If your GP feels there's a possibility you have cancer, they'll refer you for a number of hospital tests.

Diagnosis for bone sarcoma will usually be made by a health specialist and will be based on your symptoms, a physical examination and the results of:

  • Scans – X-rays, magnetic resonance imaging (MRI), positron emission tomography (PET) or computed tomography (CT) scans are usually the first of diagnosis.
  • Bone biopsy – a sample of suspected cancerous tissue is removed, using a needle or during an operation it can be tested and analysed in a laboratory.

If a diagnosis of a bone sarcoma is confirmed, a pathologist will further examine how likely the cancer is to spread (known as grade), and whether or how far the cancer has spread (known as stage).

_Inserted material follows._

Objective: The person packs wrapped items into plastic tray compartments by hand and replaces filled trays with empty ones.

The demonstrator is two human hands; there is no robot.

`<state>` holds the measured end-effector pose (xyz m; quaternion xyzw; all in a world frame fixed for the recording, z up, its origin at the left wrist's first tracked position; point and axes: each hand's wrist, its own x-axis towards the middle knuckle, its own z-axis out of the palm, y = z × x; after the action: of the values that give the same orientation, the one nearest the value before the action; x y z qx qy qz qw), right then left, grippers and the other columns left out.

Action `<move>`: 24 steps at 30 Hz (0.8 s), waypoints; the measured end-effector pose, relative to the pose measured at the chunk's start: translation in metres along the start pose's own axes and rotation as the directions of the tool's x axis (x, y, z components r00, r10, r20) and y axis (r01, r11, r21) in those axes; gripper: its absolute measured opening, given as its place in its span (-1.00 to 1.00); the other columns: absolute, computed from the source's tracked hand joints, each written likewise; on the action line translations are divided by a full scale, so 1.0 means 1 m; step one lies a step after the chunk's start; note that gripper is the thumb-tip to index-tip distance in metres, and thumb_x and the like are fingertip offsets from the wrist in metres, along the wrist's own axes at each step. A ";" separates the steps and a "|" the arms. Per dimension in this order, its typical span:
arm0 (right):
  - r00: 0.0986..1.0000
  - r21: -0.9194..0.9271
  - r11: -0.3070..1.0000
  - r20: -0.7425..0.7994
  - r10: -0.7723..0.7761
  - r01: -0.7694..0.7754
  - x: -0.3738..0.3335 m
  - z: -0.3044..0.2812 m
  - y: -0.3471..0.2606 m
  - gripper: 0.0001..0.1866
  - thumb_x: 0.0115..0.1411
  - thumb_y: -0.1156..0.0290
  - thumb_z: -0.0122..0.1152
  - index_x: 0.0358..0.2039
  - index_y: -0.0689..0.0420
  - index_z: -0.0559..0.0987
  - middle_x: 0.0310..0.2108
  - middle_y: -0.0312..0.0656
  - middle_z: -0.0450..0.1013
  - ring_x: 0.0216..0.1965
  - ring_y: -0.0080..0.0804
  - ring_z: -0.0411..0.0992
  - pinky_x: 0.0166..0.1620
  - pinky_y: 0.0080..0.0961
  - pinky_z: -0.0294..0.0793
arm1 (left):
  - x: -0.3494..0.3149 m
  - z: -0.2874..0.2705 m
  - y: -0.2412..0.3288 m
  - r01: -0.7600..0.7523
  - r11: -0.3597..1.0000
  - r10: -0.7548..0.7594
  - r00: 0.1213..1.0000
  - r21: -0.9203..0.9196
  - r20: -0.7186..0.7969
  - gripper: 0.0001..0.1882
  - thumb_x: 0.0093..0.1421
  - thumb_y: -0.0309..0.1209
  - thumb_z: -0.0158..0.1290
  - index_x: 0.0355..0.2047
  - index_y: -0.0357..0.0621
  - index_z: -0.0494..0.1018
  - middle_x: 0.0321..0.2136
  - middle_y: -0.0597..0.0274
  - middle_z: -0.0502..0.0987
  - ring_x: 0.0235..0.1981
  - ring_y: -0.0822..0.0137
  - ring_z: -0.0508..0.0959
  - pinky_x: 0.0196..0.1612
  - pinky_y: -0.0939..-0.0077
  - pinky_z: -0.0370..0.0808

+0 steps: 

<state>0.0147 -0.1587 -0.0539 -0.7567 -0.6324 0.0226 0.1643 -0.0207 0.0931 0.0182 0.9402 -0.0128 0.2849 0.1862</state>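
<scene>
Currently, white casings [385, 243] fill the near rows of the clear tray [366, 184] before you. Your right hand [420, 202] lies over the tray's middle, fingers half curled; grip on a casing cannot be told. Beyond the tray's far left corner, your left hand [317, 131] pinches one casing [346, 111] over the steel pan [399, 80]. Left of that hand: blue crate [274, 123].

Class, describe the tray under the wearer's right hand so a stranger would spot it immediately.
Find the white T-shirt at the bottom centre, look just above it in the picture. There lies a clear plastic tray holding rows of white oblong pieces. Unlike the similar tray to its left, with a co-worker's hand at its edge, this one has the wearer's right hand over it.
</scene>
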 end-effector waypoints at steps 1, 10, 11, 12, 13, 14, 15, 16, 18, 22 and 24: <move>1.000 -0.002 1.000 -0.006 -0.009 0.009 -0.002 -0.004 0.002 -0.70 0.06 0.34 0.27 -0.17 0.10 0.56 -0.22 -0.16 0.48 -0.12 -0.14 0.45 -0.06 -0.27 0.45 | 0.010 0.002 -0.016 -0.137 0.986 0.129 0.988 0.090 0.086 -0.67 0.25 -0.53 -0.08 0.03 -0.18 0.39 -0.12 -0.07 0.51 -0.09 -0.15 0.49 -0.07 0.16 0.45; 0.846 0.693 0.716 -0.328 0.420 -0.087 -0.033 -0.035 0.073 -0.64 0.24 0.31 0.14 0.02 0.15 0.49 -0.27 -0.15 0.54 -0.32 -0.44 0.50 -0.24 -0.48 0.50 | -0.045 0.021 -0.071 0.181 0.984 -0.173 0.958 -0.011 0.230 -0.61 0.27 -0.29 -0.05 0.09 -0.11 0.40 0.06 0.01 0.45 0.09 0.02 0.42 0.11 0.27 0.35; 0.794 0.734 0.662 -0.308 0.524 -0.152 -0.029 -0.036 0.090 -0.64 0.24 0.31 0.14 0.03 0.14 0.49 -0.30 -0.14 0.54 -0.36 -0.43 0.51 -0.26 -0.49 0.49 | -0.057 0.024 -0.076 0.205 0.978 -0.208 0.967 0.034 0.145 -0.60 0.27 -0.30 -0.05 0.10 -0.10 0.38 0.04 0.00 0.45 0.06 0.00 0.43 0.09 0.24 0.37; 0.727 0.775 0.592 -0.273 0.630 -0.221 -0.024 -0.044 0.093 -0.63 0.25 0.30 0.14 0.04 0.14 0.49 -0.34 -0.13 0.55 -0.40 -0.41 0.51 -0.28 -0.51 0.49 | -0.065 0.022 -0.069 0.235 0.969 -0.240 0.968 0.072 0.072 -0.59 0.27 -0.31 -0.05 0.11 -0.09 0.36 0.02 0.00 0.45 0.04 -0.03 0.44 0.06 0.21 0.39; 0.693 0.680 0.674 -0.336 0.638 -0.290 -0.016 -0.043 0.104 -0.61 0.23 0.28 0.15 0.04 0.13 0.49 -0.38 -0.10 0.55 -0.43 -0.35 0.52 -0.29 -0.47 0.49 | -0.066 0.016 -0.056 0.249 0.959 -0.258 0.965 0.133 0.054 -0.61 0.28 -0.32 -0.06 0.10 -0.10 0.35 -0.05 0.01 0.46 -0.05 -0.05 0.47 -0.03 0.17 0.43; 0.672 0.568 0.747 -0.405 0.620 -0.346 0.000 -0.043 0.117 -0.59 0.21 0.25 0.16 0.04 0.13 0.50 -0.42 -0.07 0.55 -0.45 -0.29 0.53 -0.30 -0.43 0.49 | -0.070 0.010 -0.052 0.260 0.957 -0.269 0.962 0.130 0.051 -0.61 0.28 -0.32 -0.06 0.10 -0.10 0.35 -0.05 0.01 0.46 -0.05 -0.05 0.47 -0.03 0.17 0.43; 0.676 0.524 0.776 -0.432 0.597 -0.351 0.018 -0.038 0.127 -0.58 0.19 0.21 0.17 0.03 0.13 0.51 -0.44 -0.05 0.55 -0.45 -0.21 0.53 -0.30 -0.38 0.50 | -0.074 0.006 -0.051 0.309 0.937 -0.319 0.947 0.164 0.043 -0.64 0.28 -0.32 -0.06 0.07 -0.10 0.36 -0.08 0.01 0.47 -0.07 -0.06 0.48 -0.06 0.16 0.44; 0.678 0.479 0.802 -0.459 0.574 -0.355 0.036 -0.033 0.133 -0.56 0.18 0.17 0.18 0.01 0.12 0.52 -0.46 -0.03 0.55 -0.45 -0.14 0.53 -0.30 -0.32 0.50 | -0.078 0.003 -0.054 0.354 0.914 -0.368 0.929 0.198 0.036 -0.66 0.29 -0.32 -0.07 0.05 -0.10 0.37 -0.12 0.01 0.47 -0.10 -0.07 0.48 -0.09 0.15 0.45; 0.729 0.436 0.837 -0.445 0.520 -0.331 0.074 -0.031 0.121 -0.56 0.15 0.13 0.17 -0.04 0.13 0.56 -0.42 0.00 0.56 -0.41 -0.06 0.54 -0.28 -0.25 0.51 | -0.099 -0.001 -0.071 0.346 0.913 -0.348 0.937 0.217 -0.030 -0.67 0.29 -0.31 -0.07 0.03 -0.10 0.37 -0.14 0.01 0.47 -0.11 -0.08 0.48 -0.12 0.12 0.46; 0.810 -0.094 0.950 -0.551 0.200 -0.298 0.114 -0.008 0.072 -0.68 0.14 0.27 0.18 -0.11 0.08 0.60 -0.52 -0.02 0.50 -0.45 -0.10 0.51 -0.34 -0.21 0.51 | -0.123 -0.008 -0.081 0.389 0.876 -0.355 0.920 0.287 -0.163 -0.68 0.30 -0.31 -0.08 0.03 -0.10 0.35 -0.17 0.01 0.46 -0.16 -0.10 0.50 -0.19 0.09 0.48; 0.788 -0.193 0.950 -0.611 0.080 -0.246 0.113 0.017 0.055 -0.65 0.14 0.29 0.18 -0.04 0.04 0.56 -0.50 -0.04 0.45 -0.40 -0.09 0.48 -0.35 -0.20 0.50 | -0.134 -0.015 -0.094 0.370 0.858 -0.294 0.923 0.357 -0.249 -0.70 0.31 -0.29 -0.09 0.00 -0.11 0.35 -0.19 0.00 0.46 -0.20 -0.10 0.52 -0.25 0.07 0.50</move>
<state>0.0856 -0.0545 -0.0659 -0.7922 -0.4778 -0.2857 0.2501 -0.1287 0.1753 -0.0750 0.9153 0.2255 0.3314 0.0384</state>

Osteosarcoma and Ewing sarcoma are treated with multimodality (combination) approach including chemotherapy, surgery and/or radiotherapy. Chondrosarcoma is generally managed with surgery alone.

  • Surgery
    • Limb-sparing surgery – taking out and a margin of healthy tissue while still keeping your limb.
    • Amputation – sometimes it is not possible to remove all without affecting the arm or leg. In these cases, the health specialist may advise that the only effective treatment will be to remove the limb. However, this is becoming less common with the improvement limb-sparing surgery.
  • Radiotherapy – uses high-energy radiation to kill cancer cells.
  • Chemotherapy – the use of anti-cancer drugs to kill cancer cells.